The weapon used by defendant to kill the victim in this case
was a sawed-off .22-caliber bolt-action rifle with a magazine that
held ten rounds. Defendant had 'adjusted' the weapon by sawing the
barrel down to twelve inches, making the overall length of the
weapon twenty-one and one-half inches. Testimony at trial discussed
how the weapon operated: After firing a round from the rifle, the
operator would have to open the bolt and pull it back, which
extracted the spent cartridge from the chamber; this action would
also bring another round up from the magazine, which would be moved
into the chamber by moving the bolt forward again and locking it
down. This process had to be performed every time before the
weapon would operate.
N.C. Gen. Stat. § 14-288.8, among other things, prohibits the
possession of weapons of mass death and destruction. The statute
provides:
(c) The term weapon of mass death and
destruction includes:
. . . .
(3) Any firearm capable of fully automatic
fire, any shotgun with a barrel or
barrels of less than 18 inches in length
or an overall length of less than 26
inches, any rifle with a barrel or
barrels of less than 16 inches in length
or an overall length of less than 26
inches, any muffler or silencer for any
firearm, whether or not such firearm is
included within this definition. For the
purposes of this section, rifle is
defined as a weapon designed orredesigned, made or remade, and intended
to be fired from the shoulder[.]
N.C. Gen. Stat. § 14-288.8(c)(3) (2001) (emphasis added).

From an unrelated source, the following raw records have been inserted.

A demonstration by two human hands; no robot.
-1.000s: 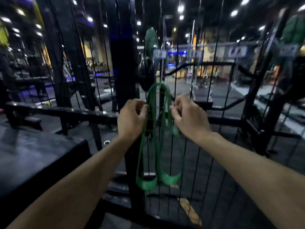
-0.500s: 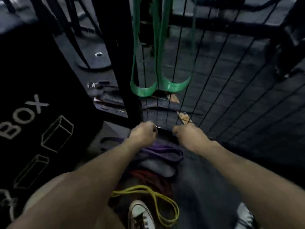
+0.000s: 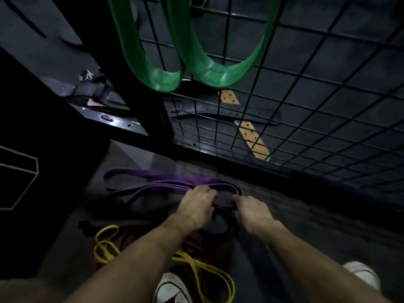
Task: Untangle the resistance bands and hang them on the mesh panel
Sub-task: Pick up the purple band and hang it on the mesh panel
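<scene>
**Purple band next, green already up**

Head view: I read this as the pickup step for the second band. The green band already hangs in two loops on the mesh panel, so that one looks done. Down on the floor, both hands are on the purple band, which lies in folded loops just below the panel's bottom edge. My left hand has its fingers curled over the strands; my right hand grips the same bundle just beside it, fingers wrapped under. Both forearms reach straight down and forward, wrists close together. The yellow band lies nearer my shoes, crossed with a reddish band I can barely make out.

Next, I judge, I must lift the purple loops clear, part them so none cross, then raise them to the mesh.
</scene>
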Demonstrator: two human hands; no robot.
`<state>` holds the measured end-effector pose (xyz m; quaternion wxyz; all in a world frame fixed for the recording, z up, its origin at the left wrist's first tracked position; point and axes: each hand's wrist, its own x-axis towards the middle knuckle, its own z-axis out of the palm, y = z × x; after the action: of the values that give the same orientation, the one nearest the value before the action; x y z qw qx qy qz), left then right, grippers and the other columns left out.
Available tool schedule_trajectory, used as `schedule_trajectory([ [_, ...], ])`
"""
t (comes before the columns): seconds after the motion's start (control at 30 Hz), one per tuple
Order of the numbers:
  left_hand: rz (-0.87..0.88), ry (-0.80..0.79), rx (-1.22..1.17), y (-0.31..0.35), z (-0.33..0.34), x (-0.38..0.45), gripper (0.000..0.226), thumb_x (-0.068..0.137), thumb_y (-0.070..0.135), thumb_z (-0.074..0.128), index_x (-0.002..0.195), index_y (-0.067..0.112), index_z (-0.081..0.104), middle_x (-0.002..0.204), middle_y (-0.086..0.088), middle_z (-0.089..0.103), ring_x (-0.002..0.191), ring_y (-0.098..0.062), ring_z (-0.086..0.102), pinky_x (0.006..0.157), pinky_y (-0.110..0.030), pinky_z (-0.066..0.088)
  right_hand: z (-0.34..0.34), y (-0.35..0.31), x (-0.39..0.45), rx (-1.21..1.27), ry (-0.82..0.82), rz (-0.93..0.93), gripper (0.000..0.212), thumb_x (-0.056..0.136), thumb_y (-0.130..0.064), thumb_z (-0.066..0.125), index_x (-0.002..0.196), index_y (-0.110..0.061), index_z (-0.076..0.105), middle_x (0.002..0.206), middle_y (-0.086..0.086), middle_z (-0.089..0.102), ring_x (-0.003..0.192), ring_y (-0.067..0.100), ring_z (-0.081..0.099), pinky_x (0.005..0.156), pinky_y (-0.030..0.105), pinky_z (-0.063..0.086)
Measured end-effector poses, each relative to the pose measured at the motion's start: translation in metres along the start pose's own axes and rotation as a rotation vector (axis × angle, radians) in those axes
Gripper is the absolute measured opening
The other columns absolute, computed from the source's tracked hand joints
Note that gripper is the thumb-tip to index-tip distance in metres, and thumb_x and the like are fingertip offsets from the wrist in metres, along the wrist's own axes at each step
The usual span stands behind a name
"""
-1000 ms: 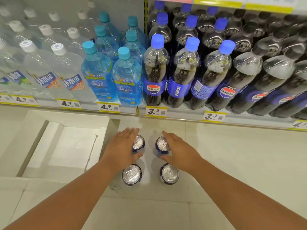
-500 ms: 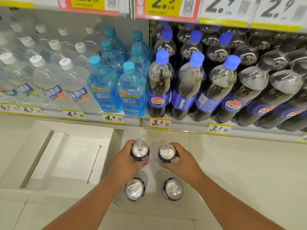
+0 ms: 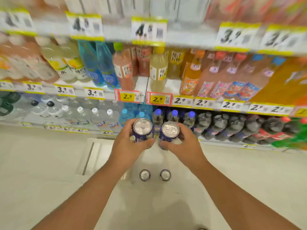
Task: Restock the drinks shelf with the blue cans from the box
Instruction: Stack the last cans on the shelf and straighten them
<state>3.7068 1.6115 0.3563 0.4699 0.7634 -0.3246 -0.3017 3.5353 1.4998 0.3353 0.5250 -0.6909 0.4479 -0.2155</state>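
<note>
At the far left, clear plastic water bottles with white caps (image 3: 79,117) are standing in rows on the lowest shelf, with blurred yellow-edged price tags (image 3: 64,90) running along the shelf edges above them. On the pale tiled floor (image 3: 41,163) just below, the white cardboard box (image 3: 93,155) is lying open, partly hidden behind the left forearm. The left hand (image 3: 127,146) is gripping 1 blue aluminium can with a silver top (image 3: 142,128), fingers curled round its far side and thumb pressing the near side, holding it upright in the air. Just right of it, the right hand (image 3: 181,146) is gripping a 2nd blue aluminium can (image 3: 170,131) the same way, the 2 cans sitting almost side by side in front of the lowest shelf. Nearer the person, 2 more blue cans (image 3: 144,175) are standing upright on the floor, a little apart, between the forearms. To the right, dark cola bottles with blue caps (image 3: 189,120) are lining the lowest shelf, and orange soft-drink bottles (image 3: 191,75) are filling the shelf above.
</note>
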Motion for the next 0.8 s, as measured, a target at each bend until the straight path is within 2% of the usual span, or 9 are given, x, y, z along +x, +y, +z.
schedule_trajectory([
  [0.07,0.016,-0.009,-0.016,0.064,-0.026,-0.011,0.065,0.063,0.026,0.094,0.112,0.051,0.059,0.107,0.024,0.071,0.103,0.003,0.065,0.092,-0.028,0.052,-0.025,-0.065,-0.016,0.002,-0.011,-0.012,0.065,0.063,-0.030,0.092,0.120,-0.037,0.062,0.112,-0.022,0.066,0.104,-0.005,0.062,0.087,0.017,0.049],
  [0.2,0.059,-0.005,-0.072,0.187,-0.074,-0.026,0.067,0.065,0.026,0.094,0.120,0.042,0.060,0.113,0.016,0.072,0.106,0.001,0.065,0.096,-0.035,0.055,-0.075,-0.191,-0.042,0.014,-0.028,-0.068,0.055,0.066,-0.014,0.092,0.110,-0.035,0.064,0.097,-0.027,0.069,0.090,-0.012,0.064,0.071,0.008,0.048],
  [0.27,0.088,0.014,-0.069,0.246,-0.094,-0.032,0.069,0.064,0.031,0.093,0.122,0.041,0.058,0.112,0.018,0.071,0.107,0.002,0.065,0.097,-0.036,0.054,-0.098,-0.247,-0.053,0.003,-0.024,-0.093,0.053,0.067,-0.023,0.093,0.109,-0.036,0.064,0.096,-0.021,0.070,0.089,-0.009,0.065,0.069,0.011,0.050],
  [0.33,0.123,0.027,-0.055,0.301,-0.113,-0.037,0.066,0.062,0.033,0.094,0.117,0.045,0.058,0.103,0.024,0.071,0.102,0.005,0.065,0.093,-0.034,0.055,-0.121,-0.303,-0.061,-0.029,-0.008,-0.137,0.052,0.067,-0.032,0.092,0.109,-0.038,0.063,0.100,-0.021,0.070,0.093,-0.008,0.064,0.074,0.013,0.051],
  [0.43,0.175,0.024,-0.039,0.374,-0.143,-0.045,0.065,0.061,0.038,0.093,0.116,0.043,0.060,0.103,0.031,0.070,0.097,0.008,0.066,0.082,-0.025,0.053,-0.154,-0.374,-0.065,-0.019,-0.005,-0.169,0.050,0.065,-0.030,0.092,0.103,-0.044,0.063,0.101,-0.023,0.070,0.092,-0.012,0.064,0.077,0.012,0.047],
  [0.5,0.209,0.022,-0.024,0.420,-0.161,-0.050,0.063,0.061,0.040,0.092,0.115,0.042,0.060,0.105,0.026,0.072,0.096,0.004,0.067,0.080,-0.025,0.053,-0.173,-0.419,-0.068,-0.008,-0.001,-0.195,0.053,0.061,-0.039,0.091,0.104,-0.048,0.063,0.104,-0.023,0.070,0.094,-0.009,0.064,0.080,0.016,0.049],
  [0.6,0.229,0.034,-0.011,0.480,-0.183,-0.050,0.065,0.056,0.044,0.093,0.112,0.042,0.061,0.101,0.015,0.075,0.090,-0.006,0.071,0.084,-0.031,0.056,-0.202,-0.475,-0.071,0.011,-0.026,-0.245,0.075,0.050,-0.059,0.083,0.119,-0.036,0.064,0.111,-0.015,0.070,0.102,0.003,0.065,0.087,0.025,0.052],
  [0.7,0.241,-0.028,-0.004,0.532,-0.199,-0.043,0.079,0.044,0.052,0.090,0.116,0.035,0.063,0.106,0.011,0.075,0.094,-0.015,0.074,0.091,-0.037,0.058,-0.231,-0.519,-0.072,0.062,-0.027,-0.277,0.064,0.054,-0.046,0.087,0.112,-0.029,0.068,0.106,-0.010,0.075,0.099,0.010,0.070,0.082,0.027,0.055],
  [0.8,0.252,0.002,0.015,0.574,-0.213,-0.048,0.068,0.048,0.047,0.095,0.107,0.033,0.065,0.106,0.013,0.075,0.093,-0.010,0.073,0.088,-0.034,0.056,-0.254,-0.558,-0.074,0.109,-0.071,-0.293,0.050,0.066,-0.017,0.093,0.108,-0.022,0.067,0.096,-0.010,0.078,0.082,0.007,0.071,0.063,0.016,0.053],
])
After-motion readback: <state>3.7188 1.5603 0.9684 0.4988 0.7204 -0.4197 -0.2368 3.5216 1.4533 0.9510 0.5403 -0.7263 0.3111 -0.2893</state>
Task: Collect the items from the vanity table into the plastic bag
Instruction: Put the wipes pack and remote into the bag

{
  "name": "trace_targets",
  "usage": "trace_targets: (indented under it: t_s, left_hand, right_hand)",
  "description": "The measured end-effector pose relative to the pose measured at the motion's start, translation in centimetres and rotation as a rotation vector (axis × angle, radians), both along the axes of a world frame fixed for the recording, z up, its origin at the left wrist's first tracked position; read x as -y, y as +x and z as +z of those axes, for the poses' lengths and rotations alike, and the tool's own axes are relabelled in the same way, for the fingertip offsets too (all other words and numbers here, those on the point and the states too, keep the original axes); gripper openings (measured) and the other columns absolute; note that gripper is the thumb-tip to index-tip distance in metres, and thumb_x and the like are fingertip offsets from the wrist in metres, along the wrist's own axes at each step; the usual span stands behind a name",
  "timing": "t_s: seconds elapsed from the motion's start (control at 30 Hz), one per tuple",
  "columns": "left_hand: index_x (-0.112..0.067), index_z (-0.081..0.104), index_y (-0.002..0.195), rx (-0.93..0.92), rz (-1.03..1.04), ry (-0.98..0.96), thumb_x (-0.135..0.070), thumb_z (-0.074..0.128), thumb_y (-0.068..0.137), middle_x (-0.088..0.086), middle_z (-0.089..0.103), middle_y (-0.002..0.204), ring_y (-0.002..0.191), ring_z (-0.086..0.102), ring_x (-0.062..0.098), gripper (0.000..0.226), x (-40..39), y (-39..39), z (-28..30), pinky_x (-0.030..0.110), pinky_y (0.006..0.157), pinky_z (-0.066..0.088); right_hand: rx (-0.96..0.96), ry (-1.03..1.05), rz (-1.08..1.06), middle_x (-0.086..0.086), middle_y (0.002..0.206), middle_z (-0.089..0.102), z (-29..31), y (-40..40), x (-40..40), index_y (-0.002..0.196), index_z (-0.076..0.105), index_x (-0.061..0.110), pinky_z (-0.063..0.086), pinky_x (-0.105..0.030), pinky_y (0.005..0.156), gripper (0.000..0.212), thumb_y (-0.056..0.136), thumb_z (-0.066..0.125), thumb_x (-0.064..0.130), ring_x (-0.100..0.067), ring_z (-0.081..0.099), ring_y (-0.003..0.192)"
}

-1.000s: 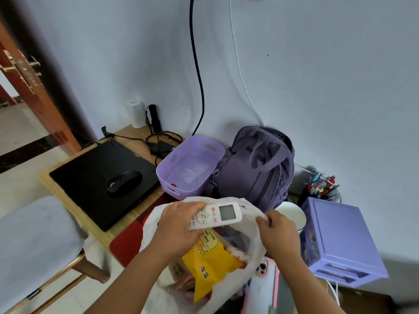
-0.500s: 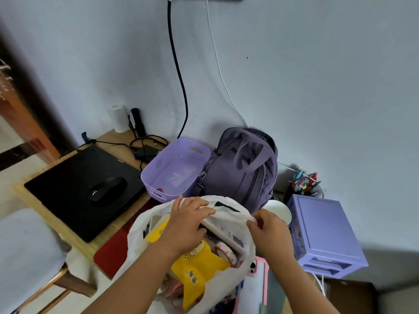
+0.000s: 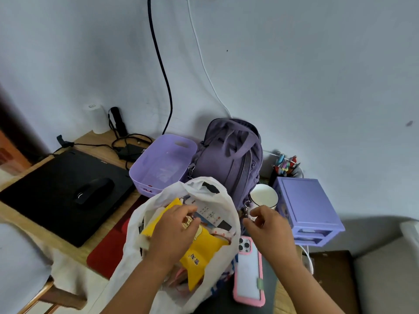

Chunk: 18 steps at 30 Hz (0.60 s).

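A white plastic bag (image 3: 133,225) stands open at the table's front edge. Inside it lie a yellow snack packet (image 3: 204,250) and a white remote control (image 3: 210,214), along with other small packets. My left hand (image 3: 174,232) is inside the bag's mouth, over the yellow packet, with its loosely bent fingertips at the remote's left end. Just right of the bag's rim hovers my right hand (image 3: 269,225), fingers loosely curled and holding nothing. A phone in a pink case (image 3: 248,275) lies on the table right of the bag.
Behind the bag stand a purple backpack (image 3: 226,159) and a lilac basket (image 3: 163,164). A white bowl (image 3: 264,196), a purple drawer unit (image 3: 306,205) and a pen holder (image 3: 285,166) are at the right. A black laptop (image 3: 52,177) with a mouse (image 3: 94,192) lies left.
My left hand has lowered the remote into the bag and loosened its grip. My right hand has let go of the bag's rim and moved slightly right.
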<state>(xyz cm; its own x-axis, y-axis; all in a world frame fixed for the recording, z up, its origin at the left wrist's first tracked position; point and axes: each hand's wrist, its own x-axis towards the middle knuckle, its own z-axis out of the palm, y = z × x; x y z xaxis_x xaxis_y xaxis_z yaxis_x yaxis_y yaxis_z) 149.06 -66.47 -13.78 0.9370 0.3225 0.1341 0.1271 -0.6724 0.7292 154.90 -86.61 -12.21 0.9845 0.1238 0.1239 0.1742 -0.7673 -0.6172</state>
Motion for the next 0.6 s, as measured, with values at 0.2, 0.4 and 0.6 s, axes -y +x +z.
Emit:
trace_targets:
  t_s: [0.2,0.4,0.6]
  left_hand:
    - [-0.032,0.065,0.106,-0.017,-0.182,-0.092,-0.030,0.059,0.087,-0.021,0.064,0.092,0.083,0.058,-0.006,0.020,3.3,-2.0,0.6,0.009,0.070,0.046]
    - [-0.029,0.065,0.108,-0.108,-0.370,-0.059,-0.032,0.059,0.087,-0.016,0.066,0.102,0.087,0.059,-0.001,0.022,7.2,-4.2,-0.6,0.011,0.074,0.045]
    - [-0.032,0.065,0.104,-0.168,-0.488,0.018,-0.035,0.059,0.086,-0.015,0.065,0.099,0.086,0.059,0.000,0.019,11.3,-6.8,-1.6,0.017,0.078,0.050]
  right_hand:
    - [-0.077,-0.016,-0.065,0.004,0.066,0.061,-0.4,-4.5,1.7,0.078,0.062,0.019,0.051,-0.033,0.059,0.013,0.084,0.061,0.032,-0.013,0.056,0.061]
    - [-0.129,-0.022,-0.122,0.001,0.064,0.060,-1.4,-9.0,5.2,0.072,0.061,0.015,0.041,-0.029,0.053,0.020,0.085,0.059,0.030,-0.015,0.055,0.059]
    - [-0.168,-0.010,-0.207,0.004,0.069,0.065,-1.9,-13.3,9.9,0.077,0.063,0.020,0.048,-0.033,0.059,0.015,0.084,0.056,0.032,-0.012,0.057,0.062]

Defendant was indicted on the basis that he did possess a weapon
of mass death and destruction, a rifle with a barrel length of less
than 18 inches and an overall length of less than 26 inches. We
note that while the indictment is incorrect, as a rifle must have
a barrel of less than 16 inches, this is harmless as the evidence
showed that the barrel in this case was down to 12 inches.
Defendant contends that the length of the firearm has nothing
to do with its capabilities of being a weapon of mass death and
destruction. Defendant maintains that N.C. Gen. Stat. § 14-
288.8(c)(3) must be read as prohibiting a firearm capable of fully
automatic fire and with the requisite short barrel or short overall
length. Defendant argues that a sawed-off bolt-action .22-caliber
rifle cannot be a weapon of mass death and destruction. Because
the State did not prove that the weapon in this case was capable of
mass death and destruction, but only its length, the trial court
should have granted defendant's motion to dismiss.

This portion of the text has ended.